Percaya, jawab umat.

 

Inilah Aku! Aku ada di Surga anakKu. Inilah isi hatiKu diantar oleh Allah melalui Agnes dan kamu mendengarkannnya dan Aku berdoa untuk kamu sekalian. Mari kita bersatu dalam doa masuk dalam kepasrahan. Aku serahkan semua doa-doamu ini akan Kubawa kembali ke Surga akan Kupersembahkan kepada Allah Bapa yang Mahakuasa.
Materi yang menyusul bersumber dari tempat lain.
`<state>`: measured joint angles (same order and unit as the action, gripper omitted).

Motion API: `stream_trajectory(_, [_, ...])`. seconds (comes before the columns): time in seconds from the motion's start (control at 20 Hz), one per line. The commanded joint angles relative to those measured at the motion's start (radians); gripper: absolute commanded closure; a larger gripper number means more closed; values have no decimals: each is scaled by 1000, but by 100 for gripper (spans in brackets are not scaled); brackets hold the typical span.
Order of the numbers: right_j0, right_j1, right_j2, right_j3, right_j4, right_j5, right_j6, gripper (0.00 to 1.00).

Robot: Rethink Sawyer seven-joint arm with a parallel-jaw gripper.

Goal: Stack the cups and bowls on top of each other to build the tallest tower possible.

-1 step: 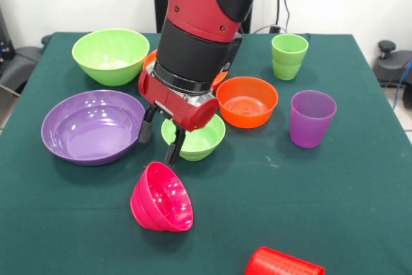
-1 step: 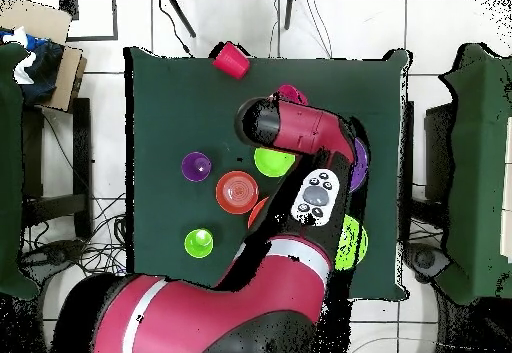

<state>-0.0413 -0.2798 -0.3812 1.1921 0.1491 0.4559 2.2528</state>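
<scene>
Small magenta-pink bowl (image 1: pixel 162 198) tipped on its side at the table's near middle, mouth up-left, empty. My gripper (image 1: pixel 158 138) hangs just above it, fingers spread, holding nothing. Small lime green bowl (image 1: pixel 195 137) behind my fingers, partly hidden. Small orange bowl (image 1: pixel 247 101), large purple bowl (image 1: pixel 92 126), large lime green bowl (image 1: pixel 111 55) all upright, empty. Purple cup (image 1: pixel 311 118) and light green cup (image 1: pixel 289 56) upright. Red cup (image 1: pixel 283 264) lying down, cut off at the bottom edge. Another orange bowl (image 1: pixel 150 60) mostly behind my arm.
</scene>
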Motion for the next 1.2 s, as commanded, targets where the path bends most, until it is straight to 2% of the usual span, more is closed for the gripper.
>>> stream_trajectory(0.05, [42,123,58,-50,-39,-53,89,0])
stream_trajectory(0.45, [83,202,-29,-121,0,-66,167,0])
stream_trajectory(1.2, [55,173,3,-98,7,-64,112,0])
Marilah kita satu dalam kepasrahan.

 

Ya Allah yang Mahakuasa, pada saat ini juga jiwaku kuserahkan kepadaMu

karena Engkau yang mempunyai bumi ini dan aku ciptaanMu. (3x) Amin

 

Terima kasih anak-anakKu, selamat berjuang!

 

Ya Ibu Maria, jawab umat.

 

Berjuanglah anakKu! Setialah! Aku ingin damai. Damailah kamu dalam keluarga. Damailah kamu dimanapun engkau berada supaya semua akan terwujud sesuai dengan kehendak Allah supaya pemurnian ini sungguh-sungguh kamu mengalami sukacita. Terima kasih anak-anakKu, selamat malam!

 

Terima kasih Ibu Maria, selamat malam, jawab umat.